Ben, thanks for the question. So we don't provide guidance for cash burn or cash balances. But I do want to walk through a couple of things that get -- we'll give you some idea of how we get to cash flow breakeven. I mean, the first and most important that Jim mentioned is we raised AUD 23 million yesterday, USD 15 million. And so with the $16 million that we had on the balance sheet at 6/30, we believe that cash is sufficient to get us to start generating cash flow in the first half of 2026.
Jim mentioned that we've taken out some expenses out of our OpEx, and we think we're going to be -- we are not going to be increasing our OpEx total for at least the next year. We are right around $25 million to $26 million of operating expense per quarter. Of that, about $3.5 million to $4 million is noncash. So our cash expense with very little capital expenditures is around $21 million per quarter. We have gross margins of around 80% to 85%. And so we need to achieve somewhere in the range of USD 25 million to USD 26 million in revenue to cross over to cash flow breakeven. We had $18.5 million last quarter. Sequential growth, not very significant, will get us to that number of $25 million to $26 million. So we have sufficient cash, we have taken out expenses out of the OpEx line, and we are achieving the revenue that we believe we're going to achieve over the next 2 or 3 quarters will get us to that breakeven point.
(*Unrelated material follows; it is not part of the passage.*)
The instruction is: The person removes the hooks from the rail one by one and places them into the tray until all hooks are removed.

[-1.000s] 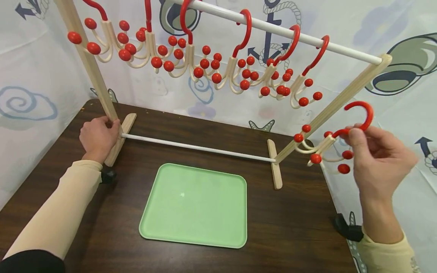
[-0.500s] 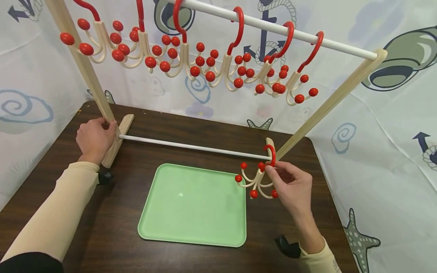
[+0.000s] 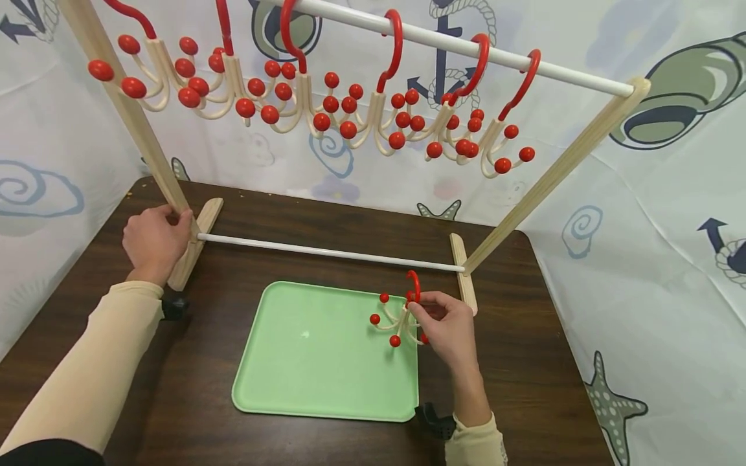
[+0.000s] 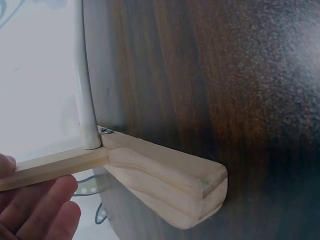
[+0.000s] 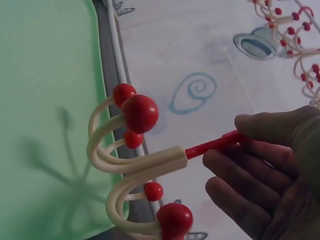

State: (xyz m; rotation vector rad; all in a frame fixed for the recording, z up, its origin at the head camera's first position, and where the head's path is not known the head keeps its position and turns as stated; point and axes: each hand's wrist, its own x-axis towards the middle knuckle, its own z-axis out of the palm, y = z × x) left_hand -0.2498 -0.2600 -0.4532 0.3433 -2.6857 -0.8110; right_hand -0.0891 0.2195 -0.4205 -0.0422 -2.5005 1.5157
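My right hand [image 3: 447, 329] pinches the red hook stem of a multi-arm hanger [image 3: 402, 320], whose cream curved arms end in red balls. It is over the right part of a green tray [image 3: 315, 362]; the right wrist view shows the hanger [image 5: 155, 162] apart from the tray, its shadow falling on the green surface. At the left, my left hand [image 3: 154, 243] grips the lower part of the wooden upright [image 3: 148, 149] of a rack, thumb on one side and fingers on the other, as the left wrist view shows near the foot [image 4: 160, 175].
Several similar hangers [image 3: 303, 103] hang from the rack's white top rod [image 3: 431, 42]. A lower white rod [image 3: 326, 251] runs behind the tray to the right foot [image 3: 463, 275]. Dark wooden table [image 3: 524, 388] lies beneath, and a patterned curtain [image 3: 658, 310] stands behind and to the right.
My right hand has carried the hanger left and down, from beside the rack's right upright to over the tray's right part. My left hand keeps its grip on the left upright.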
David, another follow-up question for you, I think. But the conversation around U.S. pharma tariffs have any effect on AVITA and its sales?
No. Very little effect at all.
Jim, I'm going to bring a question back to you and this might make a good as we get towards the top of the outlook sort of end of the call question. As you look ahead to 2026 and beyond, you've spoken about a few initiatives, the NTAP in place, the macro reimbursement, new products gaining traction. What is the important milestone or catalyst in your opinion you'd want investors to watch for that you believe will define AVITA's next stage of growth?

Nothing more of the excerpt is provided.